Does gensim.corpora.Dictionary have term frequency saved?

alvas picture alvas · Oct 11, 2017 · Viewed 8.3k times · Source

Does gensim.corpora.Dictionary have term frequency saved?

From gensim.corpora.Dictionary, it's possible to get the document frequency of the words (i.e. how many document did a particular word occur in):

from nltk.corpus import brown
from gensim.corpora import Dictionary

documents = brown.sents()
brown_dict = Dictionary(documents)

# The 100th word in the dictionary: 'these'
print('The word "' + brown_dict[100] + '" appears in', brown_dict.dfs[100],'documents')

[out]:

The word "these" appears in 1213 documents

And there is the filter_n_most_frequent(remove_n) function that can remove the n-th most frequent tokens:

filter_n_most_frequent(remove_n) Filter out the ‘remove_n’ most frequent tokens that appear in the documents.

After the pruning, shrink resulting gaps in word ids.

Note: Due to the gap shrinking, the same word may have a different word id before and after the call to this function!

Is the filter_n_most_frequent function removing the n-th most frequent based on the document frequency or term frequency?

If it's the latter, is there some way to access the term frequency of the words in the gensim.corpora.Dictionary object?

Answer

ubadub picture ubadub · Oct 17, 2017

No, gensim.corpora.Dictionary does not save term frequency.

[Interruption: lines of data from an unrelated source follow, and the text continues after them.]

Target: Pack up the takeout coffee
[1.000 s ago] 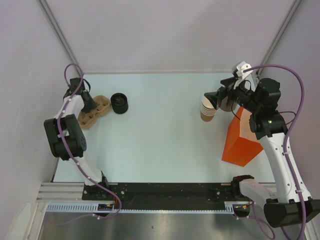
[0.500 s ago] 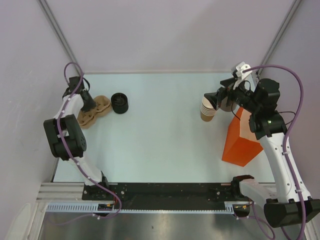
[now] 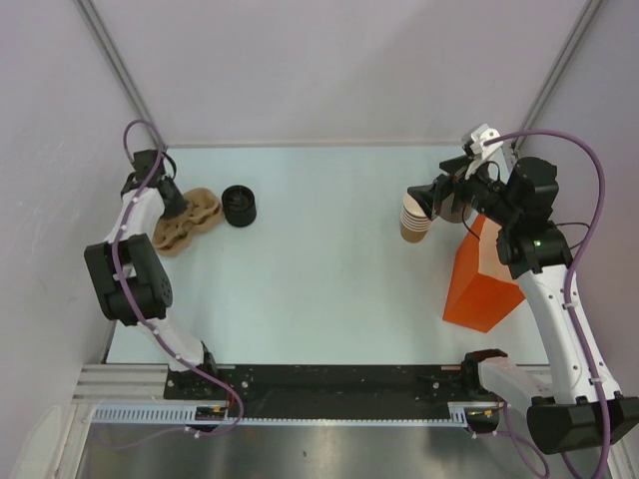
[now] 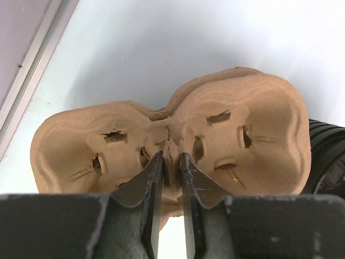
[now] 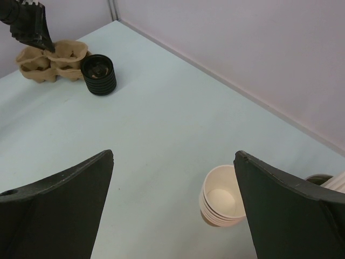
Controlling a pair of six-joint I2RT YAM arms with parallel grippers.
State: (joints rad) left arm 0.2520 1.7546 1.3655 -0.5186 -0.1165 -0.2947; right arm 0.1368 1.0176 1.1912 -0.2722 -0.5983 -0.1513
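Observation:
The takeout coffee as a single cup is out of view. A brown pulp cup carrier (image 3: 192, 222) lies at the far left of the table. My left gripper (image 4: 170, 157) has its thin fingers pinched on the carrier's (image 4: 259, 124) middle ridge, between the two wells. A ribbed black stack of lids (image 3: 239, 205) stands just right of the carrier. My right gripper (image 5: 173, 155) hangs wide open with nothing held, above and just left of a stack of tan cups (image 5: 222, 202) at the far right (image 3: 414, 222).
An orange box (image 3: 484, 279) stands near the right edge, in front of the right arm. White sticks (image 5: 337, 181) show at the right wrist view's edge, beside the cups. Grey walls close in the table at the back and both sides.
The left gripper's fingers have closed in on the carrier's middle ridge, and the left arm has shifted slightly. The right arm and the cups have not moved.

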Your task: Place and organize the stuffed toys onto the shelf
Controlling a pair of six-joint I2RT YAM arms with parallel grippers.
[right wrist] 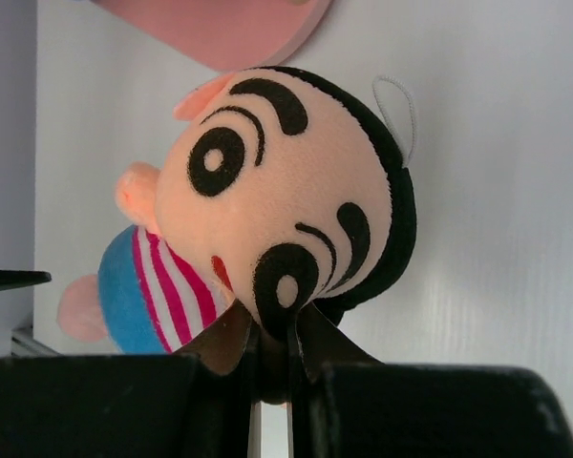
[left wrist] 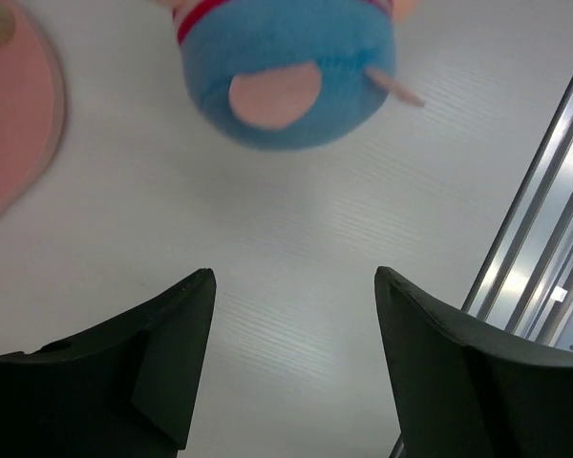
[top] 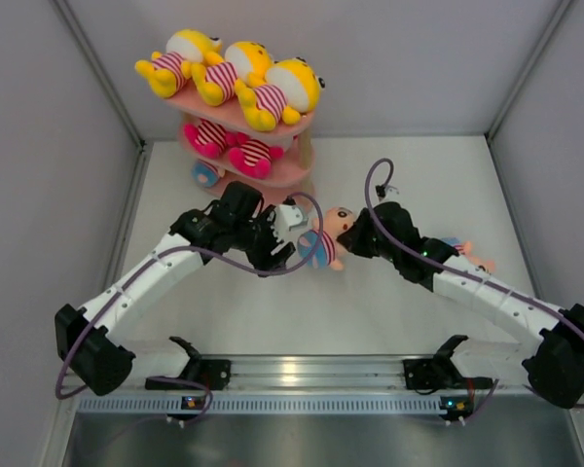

You can see the source code here. The class only stores the following member variables:

    self.token2id = {}  # token -> tokenId
    self.id2token = {}  # reverse mapping for token2id; only formed on request, to save memory
    self.dfs = {}  # document frequencies: tokenId -> in how many documents this token appeared

    self.num_docs = 0  # number of documents processed
    self.num_pos = 0  # total number of corpus positions
    self.num_nnz = 0  # total number of non-zeroes in the BOW matrix

This means everything in the class defines frequency as document frequency, never term frequency, as the latter is never stored globally. This applies to filter_n_most_frequent(remove_n) as well as every other method.